A cultural relativist would say a Ugandan parliamentary bill to kill gays — it has since been softened to life in jail — is an issue of culture. But they’d strongly support gay rights in Canada.

A moral agnostic would say honour killing — common in ancient places like Assyria, Rome, Egypt, China, even Native North America — was, well, maybe OK for those places at that time.

Of course, it’s easy for any of us to drift to such dualisms. Cultural sensitivity has been a generation’s mantra in Canada. It has been pounded into our heads as the ultimate good.

But rather than solid ground on which to reason, it has given us a twisted version of the ancient golden rule, “Don’t judge or you will be judged.” It has become a secularly skewed religiosity of its own.

The Shafia family women — teenagers Zainab, Sahar and Geeti, and Rona Amir Mohammad, who they loved as a mother — would say something else. They’d say, “Please do judge. Please judge warped thinking. Please judge evil hearts.”

If their spirits could speak from their graves, they’d also say that any culture needs to find truth from outside itself, from a higher place that’s more timeless and unchanging.

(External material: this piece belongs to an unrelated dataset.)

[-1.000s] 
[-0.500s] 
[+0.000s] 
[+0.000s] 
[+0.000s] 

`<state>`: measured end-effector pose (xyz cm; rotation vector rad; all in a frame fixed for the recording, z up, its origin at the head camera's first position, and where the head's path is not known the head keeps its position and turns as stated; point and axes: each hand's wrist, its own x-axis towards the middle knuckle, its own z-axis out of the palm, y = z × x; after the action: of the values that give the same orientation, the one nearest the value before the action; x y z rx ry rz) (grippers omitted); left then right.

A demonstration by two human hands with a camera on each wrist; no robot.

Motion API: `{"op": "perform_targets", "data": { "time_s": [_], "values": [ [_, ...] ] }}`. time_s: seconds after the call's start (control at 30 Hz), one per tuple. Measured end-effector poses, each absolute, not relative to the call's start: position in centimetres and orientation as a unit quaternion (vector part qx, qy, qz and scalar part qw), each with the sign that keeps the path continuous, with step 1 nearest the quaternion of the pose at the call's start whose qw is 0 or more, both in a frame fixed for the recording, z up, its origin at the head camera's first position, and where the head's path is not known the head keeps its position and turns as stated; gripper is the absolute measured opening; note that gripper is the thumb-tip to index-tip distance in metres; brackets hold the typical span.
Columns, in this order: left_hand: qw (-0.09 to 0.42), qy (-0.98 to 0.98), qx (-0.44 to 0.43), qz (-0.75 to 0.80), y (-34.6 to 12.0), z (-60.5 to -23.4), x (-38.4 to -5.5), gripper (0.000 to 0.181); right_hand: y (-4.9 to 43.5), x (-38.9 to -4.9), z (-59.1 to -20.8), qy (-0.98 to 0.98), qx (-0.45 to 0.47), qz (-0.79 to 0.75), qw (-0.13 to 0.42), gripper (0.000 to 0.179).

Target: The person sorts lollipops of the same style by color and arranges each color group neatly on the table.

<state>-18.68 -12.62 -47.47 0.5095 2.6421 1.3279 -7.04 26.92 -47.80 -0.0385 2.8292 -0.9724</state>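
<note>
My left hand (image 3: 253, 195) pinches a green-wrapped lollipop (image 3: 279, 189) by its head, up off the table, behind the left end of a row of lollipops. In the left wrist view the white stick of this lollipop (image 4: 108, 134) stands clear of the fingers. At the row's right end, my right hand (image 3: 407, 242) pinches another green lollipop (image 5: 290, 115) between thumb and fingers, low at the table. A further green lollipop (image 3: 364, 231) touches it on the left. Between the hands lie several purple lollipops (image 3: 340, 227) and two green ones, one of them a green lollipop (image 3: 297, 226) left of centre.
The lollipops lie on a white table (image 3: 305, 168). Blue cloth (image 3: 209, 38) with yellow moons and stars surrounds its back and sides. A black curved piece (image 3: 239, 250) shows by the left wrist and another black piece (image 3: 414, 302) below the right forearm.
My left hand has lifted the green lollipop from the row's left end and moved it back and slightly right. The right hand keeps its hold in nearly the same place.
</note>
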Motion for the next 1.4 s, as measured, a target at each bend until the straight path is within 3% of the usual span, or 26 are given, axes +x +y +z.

According to the United Nations Population Fund, an international development agency, some 5,000 women are drowned, burned, strangled, shot and hacked to death in honour killings every year. In 2008, a Saudi Arabian woman was killed by her father for chatting on Facebook.

Sensitive types trip over themselves to point out this is a problem with culture, not religion. Does it really matter? Aren’t religion and culture somewhat inseparable?

I’m a Christian. While in Yemen, my best friend, a newspaper publisher, was a Muslim. We never feared our differences. He’d easily acknowledge that honour killings can flourish when religious law and community expectations outweigh religious grace and individual rights.

As global cultures intertwine more tightly, Canada needs this kind of clear head and stiff spine without any goofy, politically correct insecurities.

The Canada I grew up in — I’m European-born — included Maple Crest School. After the national anthem and God Save the Queen, we’d say the Lord’s Prayer. Every morning. Maple Crest is now torn down and so is that way of thinking.

Later, as a young journalist in the London region — the region where Anderson’s students now offer their wisdom — I reported on the dismantling of that so-called “religious indoctrination” in favour of today’s less offensive approach.

That was then. This is now. Have we come very far?